Yes,its not bs ,and I envy others that have shot  firearms that I havent.

I wish to shoot the following if I get the chance:

Macmillan tac 50

mk19 fully automatic 40 mm grenade launcher

taurus raging bull 

Accuracy international AS50

Accuracy International AW-50

Weatherby TRR ,actually thinking about aquiring a Threat Response Rifle 

I own many Winchester rifles (m70 featherweight  Stainless steel ,m70 Classic Supergrade,model 94 timber)
browning rifles (BAR lightweight stalker with boss,White gold Medallion with boss,A-bolt Stainless Stalker )
Sako (75 Hunter,75 deluxe)
tikka (T3 Lighweight Stainless)
Remington (7600 synthetic,700 Varmint 700 Sendero,)

And many shotguns ..
So please..dont think im just an amateur..im new in the military,but not in firearms..


----------



## KevinB (14 Jun 2006)

:

read More POST LESS


----------



## Michael OLeary (18 Jun 2006)

Adrian_888 said:
			
		

> What's the gun with the grenade launcher on the bottom of it?  Looks kinda like an M16.

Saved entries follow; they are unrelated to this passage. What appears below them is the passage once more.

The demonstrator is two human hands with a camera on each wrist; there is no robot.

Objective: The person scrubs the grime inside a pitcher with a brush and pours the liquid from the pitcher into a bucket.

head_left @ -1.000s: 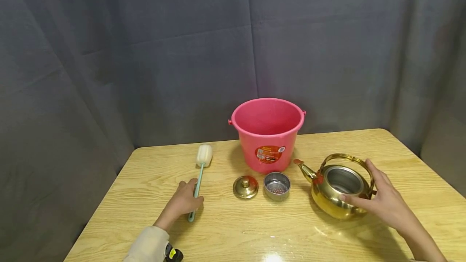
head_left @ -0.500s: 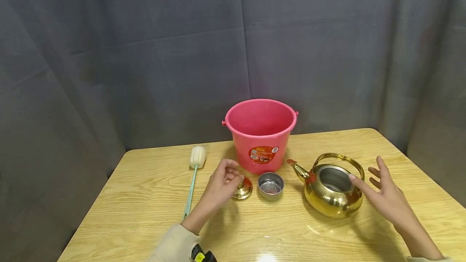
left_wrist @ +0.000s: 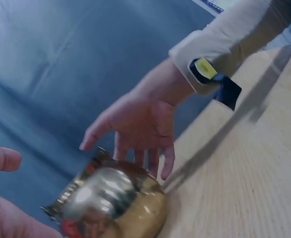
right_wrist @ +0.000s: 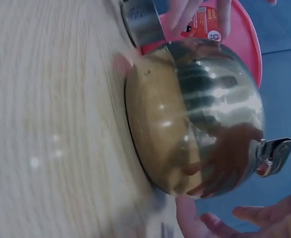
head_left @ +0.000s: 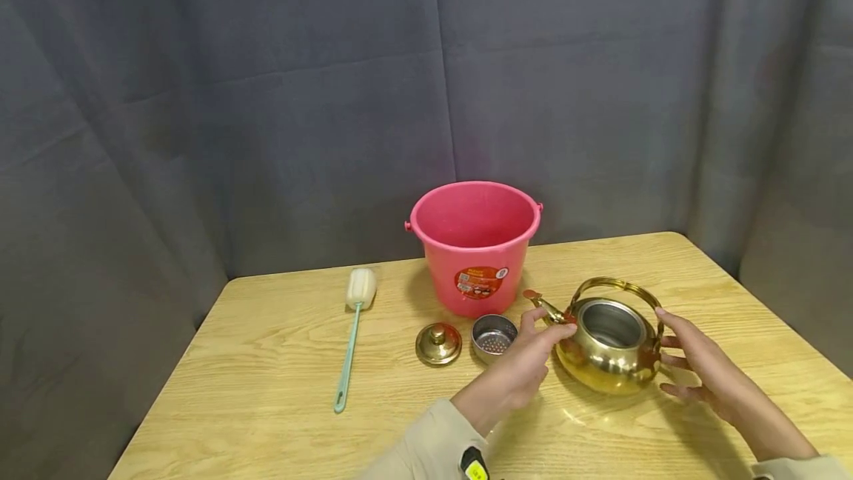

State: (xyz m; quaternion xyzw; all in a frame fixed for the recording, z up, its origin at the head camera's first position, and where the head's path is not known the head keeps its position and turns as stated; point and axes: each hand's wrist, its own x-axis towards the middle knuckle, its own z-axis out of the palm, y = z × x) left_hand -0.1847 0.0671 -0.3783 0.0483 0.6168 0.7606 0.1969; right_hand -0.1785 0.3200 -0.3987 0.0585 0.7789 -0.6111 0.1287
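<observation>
A gold kettle [head_left: 603,367] stands lidless on the table, its spout pointing left and its arched handle up. Over the spout side reaches my left hand [head_left: 520,367], thumb and index finger spread around the spout's base. At the opposite side, my right hand [head_left: 706,369] has its fingers extended beside the kettle, fingertips right at the handle and body. The right wrist view shows the kettle's rounded body [right_wrist: 210,124] with right fingers [right_wrist: 187,218] close under its edge. Left of the kettle, a perforated metal strainer cup [head_left: 492,335] is partly behind my left hand.
A gold lid [head_left: 437,345] lies left of the strainer. Behind them stands a pink bucket [head_left: 443,261]. Further left lies a bottle brush [head_left: 348,361] with a cream sponge head and green handle. A grey curtain [head_left: 320,132] hangs behind the wooden table [head_left: 266,391].
My left hand has moved right, from the brush handle past the lid to the kettle's spout. My right hand came off the kettle's handle side, then returned close to it.
</observation>
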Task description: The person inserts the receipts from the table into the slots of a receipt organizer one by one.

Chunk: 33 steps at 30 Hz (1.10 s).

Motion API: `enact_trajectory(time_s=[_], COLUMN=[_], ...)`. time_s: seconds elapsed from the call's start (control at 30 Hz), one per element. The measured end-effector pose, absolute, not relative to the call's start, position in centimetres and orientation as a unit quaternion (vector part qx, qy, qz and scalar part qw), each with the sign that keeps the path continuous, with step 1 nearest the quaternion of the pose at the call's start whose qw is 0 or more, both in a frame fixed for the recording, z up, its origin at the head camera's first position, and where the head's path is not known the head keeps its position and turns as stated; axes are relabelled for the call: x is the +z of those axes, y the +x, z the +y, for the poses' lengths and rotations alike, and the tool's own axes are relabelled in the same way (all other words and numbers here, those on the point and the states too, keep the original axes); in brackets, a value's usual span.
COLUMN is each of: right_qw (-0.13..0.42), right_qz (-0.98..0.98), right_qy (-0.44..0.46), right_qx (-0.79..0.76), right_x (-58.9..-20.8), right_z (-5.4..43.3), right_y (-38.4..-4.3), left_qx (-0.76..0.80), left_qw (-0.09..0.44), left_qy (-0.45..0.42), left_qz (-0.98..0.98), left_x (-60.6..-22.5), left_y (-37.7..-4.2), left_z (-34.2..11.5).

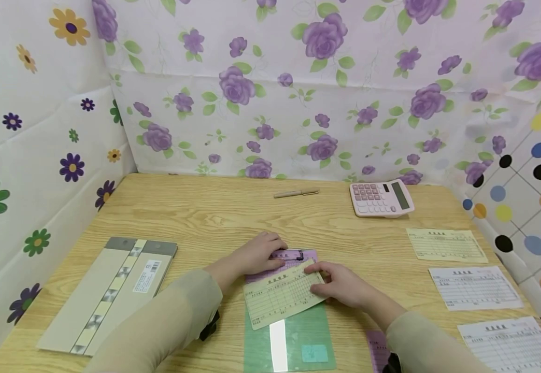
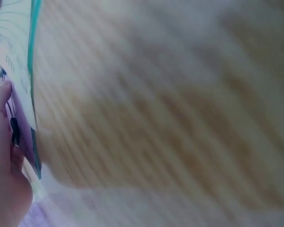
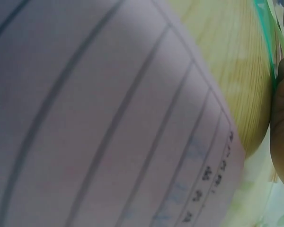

Find the search tab at the top of the page - search on "M203"
You'll get seven pages of threads to learn all about it.


----------



## Fishbone Jones (19 Jun 2006)

Adrian_888,

PM sent. Read and heed.


----------



## paracowboy (26 Jun 2006)

you guys thought me and Infidel were kidding, all this time, didn't you?


----------



## Koenigsegg (27 Jun 2006)

**Side note**

How would one get the funding for such a collection?  That is a Very large group, and I don't see how a normal job could buy all that...Freaking awesome.


----------



## paracowboy (27 Jun 2006)

Koenigsegg said:
			
		

> How would one get the funding for such a collection?  That is a Very large group, and I don't see how a normal job could buy all that


remember, Mark has been buying firearms for about 80 years now. Most of his guns only cost about $40 when he bought them.


----------



## 1feral1 (27 Jun 2006)

Koenigsegg said:
			
		

> **Side note**
> 
> How would one get the funding for such a collection?  That is a Very large group, and I don't see how a normal job could buy all that...Freaking awesome.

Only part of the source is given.